Zhu Rongji was then vice-premier holding portfolios for production and economics. Amid mounting crisis he was then given the financial portfolio as well. He personally took over the central bank as acting governor, while serving as vice-premier. This gave him effective control over the banking and finance portfolios as well opening the door for a series of experiments in combining planning tools with market that would become the foundation of fusion economics .

The concept of a “macro control” market economy really began in June 1993 when Zhu introduced “Sixteen Measures for Macro-Economic Control” that unabashedly combined western market levers of fiscal and monetary policy with outright state administrative controls. These measures carried both the punch of socialist planning together with monetary and fiscal tools of a market economy. Zhu sidelined ideology and theory instead applying this pragmatic framework to all aspects of China’s economic transition. To everyone’s surprise, it worked.

The “Sixteen Measures for Macro-Economic Control” would become famous in the lingo of Chinese economists. Their almost Zen simplicity and practicality disregarding all fancy language and theory flew right in the face of neo-liberal economists. Observers in Washington and Europe were stunned. Zhu was challenging neo-liberal market fundamentalism on its face. Observers in Asia, Africa, and South America however watched with gleeful fascination as this experiment unfolded, offering an alternative path that they could build on .

The “16 Measures” were: 1) controlling money supply, 2) prohibiting raising capital illegally, 3) actively leveraging interest rates, 4) prohibiting “chaotic” fund raising, 5) controlling lending, 6) paying back depositors, 7) strengthening financial reforms, 8) reforming investment and financing structures, 9) national debt issues, 10) refine the management of issuing and trading shares, 11) restructuring the foreign exchange market, 12) strengthening control over the real estate market, 13) tightening tax loopholes, 14) stopping construction projects, 15) price controls, 16) controlling purchasing power.

The “Sixteen Measures” were drafted in one night by Zhu’s monetary policy advisor Li Jiange, then a vice-minister of SCRES and Lou Jiwei who later would become vice-minister of finance and Chairman of China Investment Corporation, the nation’s sovereign wealth fund.

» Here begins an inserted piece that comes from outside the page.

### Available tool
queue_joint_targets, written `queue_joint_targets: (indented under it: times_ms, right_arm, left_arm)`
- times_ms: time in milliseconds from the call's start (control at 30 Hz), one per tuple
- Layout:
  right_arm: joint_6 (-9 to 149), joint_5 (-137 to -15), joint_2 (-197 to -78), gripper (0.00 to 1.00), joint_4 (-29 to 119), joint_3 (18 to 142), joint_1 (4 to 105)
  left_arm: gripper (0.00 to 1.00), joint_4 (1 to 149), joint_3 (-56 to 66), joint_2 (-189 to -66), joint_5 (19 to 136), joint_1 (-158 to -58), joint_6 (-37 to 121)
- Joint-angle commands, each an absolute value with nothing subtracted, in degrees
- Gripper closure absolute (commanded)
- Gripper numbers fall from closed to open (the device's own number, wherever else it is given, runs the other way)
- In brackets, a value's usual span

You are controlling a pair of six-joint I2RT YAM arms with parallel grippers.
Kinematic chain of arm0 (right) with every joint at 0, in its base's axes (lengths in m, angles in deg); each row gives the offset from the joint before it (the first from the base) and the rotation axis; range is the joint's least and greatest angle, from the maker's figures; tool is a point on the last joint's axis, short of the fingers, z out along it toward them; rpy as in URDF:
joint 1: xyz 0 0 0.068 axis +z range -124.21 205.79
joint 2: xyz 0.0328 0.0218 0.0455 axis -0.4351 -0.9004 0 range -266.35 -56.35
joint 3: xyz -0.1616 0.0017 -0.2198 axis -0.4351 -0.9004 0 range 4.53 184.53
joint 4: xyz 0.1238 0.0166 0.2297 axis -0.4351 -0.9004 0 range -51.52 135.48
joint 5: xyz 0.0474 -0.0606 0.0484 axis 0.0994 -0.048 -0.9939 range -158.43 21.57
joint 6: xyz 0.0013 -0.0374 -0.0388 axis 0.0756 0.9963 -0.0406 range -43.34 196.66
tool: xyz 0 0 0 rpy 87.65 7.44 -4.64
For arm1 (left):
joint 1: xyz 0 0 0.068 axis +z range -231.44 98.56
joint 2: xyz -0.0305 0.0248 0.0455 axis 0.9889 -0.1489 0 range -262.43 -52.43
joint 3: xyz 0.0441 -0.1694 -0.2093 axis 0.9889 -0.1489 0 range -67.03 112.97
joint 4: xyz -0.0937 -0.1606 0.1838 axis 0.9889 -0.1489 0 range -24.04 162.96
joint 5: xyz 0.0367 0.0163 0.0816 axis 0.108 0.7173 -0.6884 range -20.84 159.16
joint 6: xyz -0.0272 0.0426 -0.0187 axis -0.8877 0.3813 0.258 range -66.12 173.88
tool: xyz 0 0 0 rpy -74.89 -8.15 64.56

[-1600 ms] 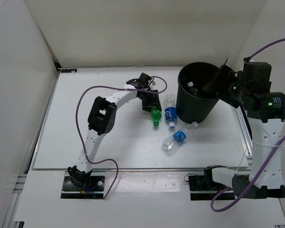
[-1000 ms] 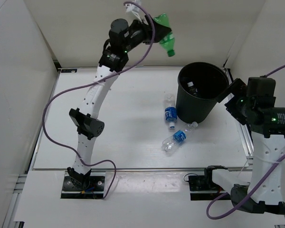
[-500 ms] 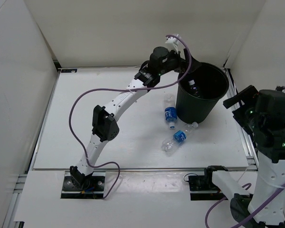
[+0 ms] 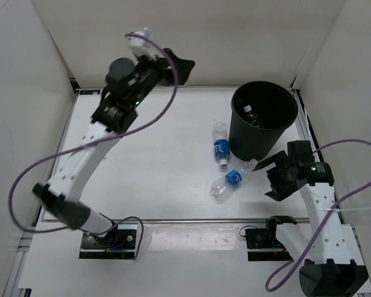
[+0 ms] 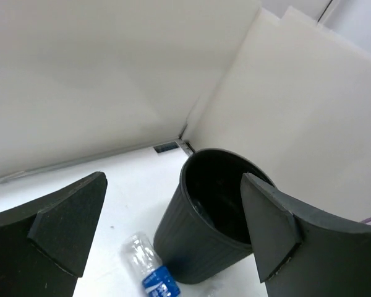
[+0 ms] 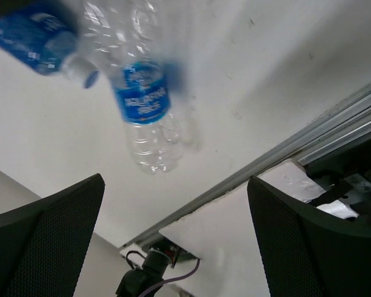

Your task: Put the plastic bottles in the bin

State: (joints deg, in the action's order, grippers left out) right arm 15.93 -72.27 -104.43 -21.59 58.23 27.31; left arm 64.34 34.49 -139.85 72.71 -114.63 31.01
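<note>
Bottles on table: you had two, blue-labelled; near bottle and far bottle, both just beside the bin.
Left gripper: jaws spread, empty, high left of the bin.
Right gripper: jaws spread, empty, in front of the bin.

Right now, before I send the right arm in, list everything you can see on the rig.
bin: one, black, upright at the far right of the table.
plastic bottles: two, clear with blue labels, lying on the table, one left of the bin, one in front of it.
bottle in the bin: at least one, clear, only partly seen.
table: one, white, under everything.
cables: two, purple, one trailing from each arm.
left arm: one, white and black, raised over the far left; jaws wide open, empty.
right arm: one, white and black, low at the near right; jaws wide open, empty.
</note>
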Motion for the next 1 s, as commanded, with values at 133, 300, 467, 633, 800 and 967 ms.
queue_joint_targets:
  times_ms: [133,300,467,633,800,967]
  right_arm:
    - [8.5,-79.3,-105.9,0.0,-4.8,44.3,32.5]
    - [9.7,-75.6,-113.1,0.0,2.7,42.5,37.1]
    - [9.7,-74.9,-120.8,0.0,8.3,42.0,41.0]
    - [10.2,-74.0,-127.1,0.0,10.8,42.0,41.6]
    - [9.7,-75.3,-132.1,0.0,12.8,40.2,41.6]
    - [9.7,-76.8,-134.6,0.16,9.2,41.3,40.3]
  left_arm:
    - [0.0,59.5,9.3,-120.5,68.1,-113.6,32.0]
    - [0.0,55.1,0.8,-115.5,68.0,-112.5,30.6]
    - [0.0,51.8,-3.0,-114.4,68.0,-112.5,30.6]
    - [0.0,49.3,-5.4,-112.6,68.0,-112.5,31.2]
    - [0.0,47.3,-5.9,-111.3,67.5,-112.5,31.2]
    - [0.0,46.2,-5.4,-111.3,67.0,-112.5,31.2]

Li Jiange became one of my closest friends in China and we often spoke at great length about monetary policy concerns throughout Zhu’s term and for years after. I would turn to him for advice nearly two decades later when drafting policy for China’s green economic growth the initial draft framework of which would be based on the Sixteen Measures.

The effect of the Sixteen Measures was by 1995 inflation had dropped to 15 percent. A year later it dropped again to 6.1 percent while growth was successfully maintained at 9.7 percent. In 1997 inflation dropped to 0.8 percent while growth stayed at 8.8 percent. By 1998, at an international press conference held in Beijing’s cavernous Great Hall of the People, Premier Zhu Rongji explained the success of his fusion economics policy pronouncing his “three guarantees”: 8 percent growth, 3 percent inflation, and no currency devaluation. These “three guarantees” gave people the confidence they needed to allow China’s next stage of major reforms to push forward – the restructuring of State-owned enterprises.

As Zhu said to me over Longjing tea, “If people are skeptical about your policy, even if it is correct, it will be difficult to implement and will be useless in producing any effect.” This was the point that he drove home. Economic theory, for the sake of proving a theory, can be bad medicine for an economy.

In the west so much of our economic theory is brainstormed by academics to win awards, but has little relevance to how a person in the street eats, or lives their life. If people do not buy-in, or are not sufficiently motivated by a policy decision, the underlying economic theory is useless.